After screening the S&P 500 for stocks with superior technical strength, we uncovered a range of names that look like great stocks to buy, at least for the month of January. Price momentum in the form of encouraging short- and long-term moving averages and a history of outperformance should conspire to drive market-beating gains.

Decent fundamentals are critical too. Add it all up — the technicals and fundamentals — and these names look like short-term winners, at the very least.

From a biotechnology stock to an airline to a used-car dealer, here are five stocks to buy this month.

Celgene Corporation (CELG)

Celgene Corporation (CELG) has been in a long-term uptrend for a couple of years now, so it’s not a stretch to say this biotech stock is poised for more upside — and the technicals and fundamentals all but assure it.

Barclays Capital just initiated coverage in CELG, citing the strength of the company’s Revlimid, Pomalyst and Abraxane franchises, although analysts believe the big upside potential is weighted toward next year.

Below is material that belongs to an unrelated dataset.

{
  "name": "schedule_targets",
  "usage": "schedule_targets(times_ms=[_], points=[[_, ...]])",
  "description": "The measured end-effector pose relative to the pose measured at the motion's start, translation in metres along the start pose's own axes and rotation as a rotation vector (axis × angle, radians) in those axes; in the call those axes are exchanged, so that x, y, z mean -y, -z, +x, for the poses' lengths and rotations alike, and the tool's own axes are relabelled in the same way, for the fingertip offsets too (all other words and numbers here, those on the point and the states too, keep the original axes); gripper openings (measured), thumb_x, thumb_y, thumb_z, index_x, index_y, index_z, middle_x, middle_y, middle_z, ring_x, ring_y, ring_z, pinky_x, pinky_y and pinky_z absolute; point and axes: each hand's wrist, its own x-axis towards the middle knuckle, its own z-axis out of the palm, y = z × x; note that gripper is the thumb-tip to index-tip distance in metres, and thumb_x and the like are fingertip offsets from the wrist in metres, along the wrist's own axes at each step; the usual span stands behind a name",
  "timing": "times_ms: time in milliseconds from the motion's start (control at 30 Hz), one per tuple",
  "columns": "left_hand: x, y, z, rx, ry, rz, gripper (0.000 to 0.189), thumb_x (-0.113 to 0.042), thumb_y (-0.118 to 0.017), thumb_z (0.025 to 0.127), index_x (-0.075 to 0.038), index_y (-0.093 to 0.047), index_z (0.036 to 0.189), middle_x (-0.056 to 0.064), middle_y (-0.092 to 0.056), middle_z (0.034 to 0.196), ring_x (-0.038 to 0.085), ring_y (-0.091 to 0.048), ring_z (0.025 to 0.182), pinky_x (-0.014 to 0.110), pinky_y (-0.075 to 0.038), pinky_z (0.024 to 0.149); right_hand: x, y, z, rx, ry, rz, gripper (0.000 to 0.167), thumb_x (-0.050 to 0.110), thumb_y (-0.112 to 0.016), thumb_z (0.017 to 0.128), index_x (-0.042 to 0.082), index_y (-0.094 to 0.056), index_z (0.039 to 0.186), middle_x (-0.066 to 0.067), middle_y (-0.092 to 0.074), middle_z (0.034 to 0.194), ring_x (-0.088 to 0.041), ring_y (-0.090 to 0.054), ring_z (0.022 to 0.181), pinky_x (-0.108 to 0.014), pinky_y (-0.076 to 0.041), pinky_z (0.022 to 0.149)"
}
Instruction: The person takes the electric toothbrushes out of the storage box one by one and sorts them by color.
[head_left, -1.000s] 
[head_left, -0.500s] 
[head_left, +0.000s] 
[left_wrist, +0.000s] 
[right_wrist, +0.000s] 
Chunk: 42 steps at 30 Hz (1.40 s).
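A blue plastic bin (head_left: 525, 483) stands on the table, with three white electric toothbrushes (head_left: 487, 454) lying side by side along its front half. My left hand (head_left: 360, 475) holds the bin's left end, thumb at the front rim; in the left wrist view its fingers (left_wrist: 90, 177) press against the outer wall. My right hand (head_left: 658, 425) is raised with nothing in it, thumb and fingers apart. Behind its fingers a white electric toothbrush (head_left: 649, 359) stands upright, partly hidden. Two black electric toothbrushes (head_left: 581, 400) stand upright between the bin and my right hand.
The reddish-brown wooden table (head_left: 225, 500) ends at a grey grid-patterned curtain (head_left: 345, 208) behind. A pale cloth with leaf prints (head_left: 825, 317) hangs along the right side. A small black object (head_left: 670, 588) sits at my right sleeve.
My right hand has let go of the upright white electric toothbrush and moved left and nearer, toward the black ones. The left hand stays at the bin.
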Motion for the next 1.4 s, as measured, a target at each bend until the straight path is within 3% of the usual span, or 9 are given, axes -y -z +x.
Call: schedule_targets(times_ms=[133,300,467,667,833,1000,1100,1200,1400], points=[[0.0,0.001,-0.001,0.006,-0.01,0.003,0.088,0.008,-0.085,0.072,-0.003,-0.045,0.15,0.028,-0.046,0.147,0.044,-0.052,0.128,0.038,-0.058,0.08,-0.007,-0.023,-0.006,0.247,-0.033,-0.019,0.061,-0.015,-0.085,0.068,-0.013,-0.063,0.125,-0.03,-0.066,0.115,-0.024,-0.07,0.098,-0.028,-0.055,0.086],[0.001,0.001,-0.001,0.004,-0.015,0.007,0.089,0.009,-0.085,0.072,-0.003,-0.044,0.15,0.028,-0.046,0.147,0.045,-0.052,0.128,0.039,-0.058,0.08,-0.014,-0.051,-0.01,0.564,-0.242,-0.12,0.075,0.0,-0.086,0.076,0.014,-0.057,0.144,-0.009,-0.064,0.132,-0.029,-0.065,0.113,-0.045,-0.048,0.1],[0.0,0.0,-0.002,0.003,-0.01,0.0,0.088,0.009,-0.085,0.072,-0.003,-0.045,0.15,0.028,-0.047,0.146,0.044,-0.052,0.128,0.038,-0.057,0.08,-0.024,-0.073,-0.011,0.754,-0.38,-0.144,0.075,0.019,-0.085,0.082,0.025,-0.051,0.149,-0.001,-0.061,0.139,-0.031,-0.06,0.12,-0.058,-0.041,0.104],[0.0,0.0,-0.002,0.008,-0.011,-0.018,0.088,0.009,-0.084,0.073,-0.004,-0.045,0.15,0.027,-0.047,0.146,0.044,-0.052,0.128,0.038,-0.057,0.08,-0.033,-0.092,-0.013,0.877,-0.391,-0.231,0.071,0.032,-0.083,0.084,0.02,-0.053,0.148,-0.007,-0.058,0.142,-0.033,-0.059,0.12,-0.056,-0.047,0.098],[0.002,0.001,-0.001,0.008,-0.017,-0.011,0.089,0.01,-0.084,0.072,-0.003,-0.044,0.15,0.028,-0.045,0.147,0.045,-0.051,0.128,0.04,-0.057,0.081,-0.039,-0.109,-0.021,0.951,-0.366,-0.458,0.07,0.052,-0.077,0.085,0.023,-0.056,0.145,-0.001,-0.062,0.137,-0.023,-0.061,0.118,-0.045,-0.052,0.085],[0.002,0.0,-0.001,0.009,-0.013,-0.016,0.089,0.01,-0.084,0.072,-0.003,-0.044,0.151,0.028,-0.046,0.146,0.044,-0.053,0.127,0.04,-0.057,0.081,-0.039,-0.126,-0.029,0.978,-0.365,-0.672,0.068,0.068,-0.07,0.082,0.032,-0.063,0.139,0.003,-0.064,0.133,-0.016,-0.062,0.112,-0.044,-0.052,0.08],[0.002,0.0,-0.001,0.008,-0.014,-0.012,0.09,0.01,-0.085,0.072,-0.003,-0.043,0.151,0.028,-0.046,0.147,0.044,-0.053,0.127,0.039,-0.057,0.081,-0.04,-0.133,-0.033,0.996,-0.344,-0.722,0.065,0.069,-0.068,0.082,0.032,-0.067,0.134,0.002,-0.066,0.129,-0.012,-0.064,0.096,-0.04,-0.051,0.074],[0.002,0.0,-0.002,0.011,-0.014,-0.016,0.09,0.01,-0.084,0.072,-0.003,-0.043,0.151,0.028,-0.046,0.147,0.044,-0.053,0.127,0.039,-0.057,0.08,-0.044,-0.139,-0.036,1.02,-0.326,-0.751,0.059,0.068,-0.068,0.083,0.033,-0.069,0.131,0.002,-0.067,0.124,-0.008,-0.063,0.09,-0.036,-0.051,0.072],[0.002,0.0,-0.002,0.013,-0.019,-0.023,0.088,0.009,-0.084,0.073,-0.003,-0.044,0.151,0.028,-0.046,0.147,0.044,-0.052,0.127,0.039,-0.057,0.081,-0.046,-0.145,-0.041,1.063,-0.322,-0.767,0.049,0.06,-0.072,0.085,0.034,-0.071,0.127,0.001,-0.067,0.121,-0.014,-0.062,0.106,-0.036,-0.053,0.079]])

That said, the technicals make a great case for CELG in January, too. The stock sits well above its 50- and 200-day moving averages, making good on a golden cross carved out way back last summer. Furthermore, CELG exhibits strong seasonality, gaining an average of 3.5% this month, according to Thomson Reuters Stock Reports.

Delta Air Lines, Inc. (DAL)

Maybe it’s a rebound in business travel following the holiday lull or the stirring of demand for winter getaways, but Delta Air Lines, Inc. (DAL) typically crushes the market in January. Indeed, over the last decade, DAL stock delivered an average price gain of 5.1%.

Longer-term, the fundamentals are promising as well. Heck, analysts at Imperial Capital say DAL is in the midst of turning itself into a high-quality industrial, “focusing on sustainable operating margins, long-term earnings growth, and substantial free cash flow.”

As for January, the technicals say to buy. The 200-day moving average is a picture of health with that long-term uptrend. With the exception of a hiccup in October when everything sold off, DAL always finds support at its 200-day, too.

CarMax, Inc (KMX)

At some point, the fountain of pent-up demand for cars and trucks has got to sputter out, but tumbling gas prices sure are helping fuel extended demand. That’s helpingCarMax, Inc (KMX) maintain deliver market-beating return, with more to come this month.

The 200-day moving average is in a long-term uptrend — a sign of a healthy stock. KMX blasted up through its 50-day and 200-day moving average once October’s market selloff burned out, and now stands comfortably above both key levels. (KMX’s summer golden cross was proven to be a buy signal.)

Seasonally, KMX is entering a period of accelerating gains. Historically, KMX gains an average of 1.3% in January, 1.7% in February and a whopping 6.3% in March.

Monster Beverage Corp (MNST)

Monster Beverage (MNST) has been putting up market killing returns for more than a decade, and January will offer yet more outperformance.

After flirting with falling below its 50-day moving average for the first half of last year, MNST moved convincingly to the upside five months ago and hasn’t tested resistance at that key level ever since. Heck, MNST has been so strong, October’s market-wide selloff barely registered.

You can thank The Coca-Cola Co (KO) for all that. MNST has been a fundamental and technical buy ever since KO took a 17% stake in the company back in August. Seasonality is likewise on the beverage company’s side. Over the last 10 years, MNST delivered an average January price gain of 3.3%.

Sherwin-Williams Co (SHW)

The market is typically very kind to this paints and coatings maker in January, givingSherwin-Williams (SHW) a long-term average monthly gain of 1.7%. But that’s not all SHW has going for it. Indeed, this is a stock with an impeccable (albeit boring) long-term chart.

There are no bells and whistles with SHW, at least not on a technical basis. You won’t find a death cross or golden cross as you peel back the years. All you’ll find is near-rock-solid support at the 50-day moving average, and great reluctance to even test the 200-day moving average.

No wonder SHW has quietly destroyed the market over pretty much any time frame you care to chart.